Content starts

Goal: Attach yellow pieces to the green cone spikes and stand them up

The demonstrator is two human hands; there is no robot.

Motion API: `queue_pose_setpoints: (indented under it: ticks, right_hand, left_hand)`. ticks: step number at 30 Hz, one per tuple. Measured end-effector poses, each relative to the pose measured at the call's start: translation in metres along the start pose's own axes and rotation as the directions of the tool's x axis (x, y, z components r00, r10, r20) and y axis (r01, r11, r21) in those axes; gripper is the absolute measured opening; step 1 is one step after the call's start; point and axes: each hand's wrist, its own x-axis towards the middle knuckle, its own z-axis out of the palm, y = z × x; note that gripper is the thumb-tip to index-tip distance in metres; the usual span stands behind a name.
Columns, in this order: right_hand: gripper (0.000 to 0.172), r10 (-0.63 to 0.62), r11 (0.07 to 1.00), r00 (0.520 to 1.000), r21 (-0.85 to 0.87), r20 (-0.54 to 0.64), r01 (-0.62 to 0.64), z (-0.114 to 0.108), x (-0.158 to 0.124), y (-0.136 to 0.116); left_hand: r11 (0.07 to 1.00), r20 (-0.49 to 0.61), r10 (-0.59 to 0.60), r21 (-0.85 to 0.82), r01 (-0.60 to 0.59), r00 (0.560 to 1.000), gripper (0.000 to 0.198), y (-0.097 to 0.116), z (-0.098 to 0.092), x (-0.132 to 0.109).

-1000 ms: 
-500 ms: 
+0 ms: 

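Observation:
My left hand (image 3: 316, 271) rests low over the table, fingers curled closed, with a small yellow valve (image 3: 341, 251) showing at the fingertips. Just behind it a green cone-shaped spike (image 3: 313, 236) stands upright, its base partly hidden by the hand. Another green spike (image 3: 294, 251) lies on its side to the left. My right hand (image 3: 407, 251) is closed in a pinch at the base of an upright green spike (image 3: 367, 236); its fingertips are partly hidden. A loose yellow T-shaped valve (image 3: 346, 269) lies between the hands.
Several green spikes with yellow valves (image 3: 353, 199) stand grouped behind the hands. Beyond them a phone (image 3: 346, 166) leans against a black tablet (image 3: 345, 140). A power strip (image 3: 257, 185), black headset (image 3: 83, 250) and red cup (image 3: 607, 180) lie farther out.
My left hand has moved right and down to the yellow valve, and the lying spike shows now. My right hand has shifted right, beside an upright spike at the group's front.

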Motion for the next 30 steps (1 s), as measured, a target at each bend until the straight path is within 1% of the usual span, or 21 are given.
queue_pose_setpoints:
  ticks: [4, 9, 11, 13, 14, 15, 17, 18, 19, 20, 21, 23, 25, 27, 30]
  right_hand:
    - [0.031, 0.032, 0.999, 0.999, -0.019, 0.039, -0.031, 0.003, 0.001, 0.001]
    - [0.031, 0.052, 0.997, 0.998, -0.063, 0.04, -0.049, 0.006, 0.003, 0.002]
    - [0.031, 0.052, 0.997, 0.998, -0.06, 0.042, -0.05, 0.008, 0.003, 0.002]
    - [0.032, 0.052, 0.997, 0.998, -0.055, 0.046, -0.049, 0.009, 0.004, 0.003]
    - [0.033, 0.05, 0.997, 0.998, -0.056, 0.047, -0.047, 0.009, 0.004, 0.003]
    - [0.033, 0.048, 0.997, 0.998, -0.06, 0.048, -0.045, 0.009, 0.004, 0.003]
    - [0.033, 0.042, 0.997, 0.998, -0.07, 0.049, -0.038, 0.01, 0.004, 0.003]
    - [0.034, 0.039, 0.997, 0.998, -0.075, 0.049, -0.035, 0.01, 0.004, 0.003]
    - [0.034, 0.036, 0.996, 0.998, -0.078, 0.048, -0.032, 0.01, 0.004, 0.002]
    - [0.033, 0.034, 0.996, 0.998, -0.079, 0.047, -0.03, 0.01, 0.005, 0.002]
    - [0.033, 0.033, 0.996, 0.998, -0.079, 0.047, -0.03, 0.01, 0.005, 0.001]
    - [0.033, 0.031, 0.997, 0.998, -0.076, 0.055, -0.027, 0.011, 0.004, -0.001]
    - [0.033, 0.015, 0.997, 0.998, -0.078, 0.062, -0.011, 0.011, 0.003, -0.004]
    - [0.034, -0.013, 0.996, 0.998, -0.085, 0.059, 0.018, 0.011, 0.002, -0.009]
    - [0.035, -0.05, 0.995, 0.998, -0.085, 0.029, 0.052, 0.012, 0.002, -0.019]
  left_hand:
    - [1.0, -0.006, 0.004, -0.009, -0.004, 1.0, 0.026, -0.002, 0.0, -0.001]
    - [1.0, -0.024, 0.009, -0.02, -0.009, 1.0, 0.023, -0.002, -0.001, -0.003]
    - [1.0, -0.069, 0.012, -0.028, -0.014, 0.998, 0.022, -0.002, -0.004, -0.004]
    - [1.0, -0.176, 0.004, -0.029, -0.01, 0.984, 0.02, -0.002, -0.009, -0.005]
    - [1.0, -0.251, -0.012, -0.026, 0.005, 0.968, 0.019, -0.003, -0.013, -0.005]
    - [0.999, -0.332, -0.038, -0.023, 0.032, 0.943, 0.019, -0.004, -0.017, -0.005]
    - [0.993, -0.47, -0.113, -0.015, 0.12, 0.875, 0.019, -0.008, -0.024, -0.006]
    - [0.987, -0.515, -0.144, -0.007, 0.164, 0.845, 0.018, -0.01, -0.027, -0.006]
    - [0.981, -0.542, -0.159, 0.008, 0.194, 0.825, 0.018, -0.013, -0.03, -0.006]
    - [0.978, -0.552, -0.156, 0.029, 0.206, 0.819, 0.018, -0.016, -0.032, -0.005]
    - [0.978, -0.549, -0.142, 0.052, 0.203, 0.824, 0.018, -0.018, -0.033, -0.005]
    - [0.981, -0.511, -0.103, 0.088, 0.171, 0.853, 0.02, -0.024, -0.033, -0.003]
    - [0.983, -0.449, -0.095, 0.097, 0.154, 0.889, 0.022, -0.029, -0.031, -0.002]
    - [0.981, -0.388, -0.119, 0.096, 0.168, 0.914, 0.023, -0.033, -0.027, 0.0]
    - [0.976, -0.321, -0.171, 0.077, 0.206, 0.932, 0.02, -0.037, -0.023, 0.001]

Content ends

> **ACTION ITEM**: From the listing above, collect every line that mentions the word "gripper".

> **SOLUTION**:
Motion API: `queue_pose_setpoints: (indented under it: ticks, right_hand, left_hand)`. ticks: step number at 30 Hz, one per tuple. Measured end-effector poses, each relative to the pose measured at the call's start: translation in metres along the start pose's own axes and rotation as the directions of the tool's x axis (x, y, z components r00, r10, r20) and y axis (r01, r11, r21) in those axes; gripper is the absolute measured opening; step 1 is one step after the call's start; point and axes: each hand's wrist, its own x-axis towards the middle knuckle, its own z-axis out of the palm, y = z × x; note that gripper is the thumb-tip to index-tip distance in metres; the usual span stands behind a name.
Columns, in this order: right_hand: gripper (0.000 to 0.172), r10 (-0.63 to 0.62), r11 (0.07 to 1.00), r00 (0.520 to 1.000), r21 (-0.85 to 0.87), r20 (-0.54 to 0.64), r01 (-0.62 to 0.64), z (-0.114 to 0.108), x (-0.158 to 0.124), y (-0.136 to 0.116); left_hand: r11 (0.07 to 1.00), r20 (-0.49 to 0.61), r10 (-0.59 to 0.60), r21 (-0.85 to 0.82), r01 (-0.60 to 0.59), r00 (0.560 to 1.000), gripper (0.000 to 0.198), y (-0.097 to 0.116), z (-0.098 to 0.092), x (-0.132 to 0.109).

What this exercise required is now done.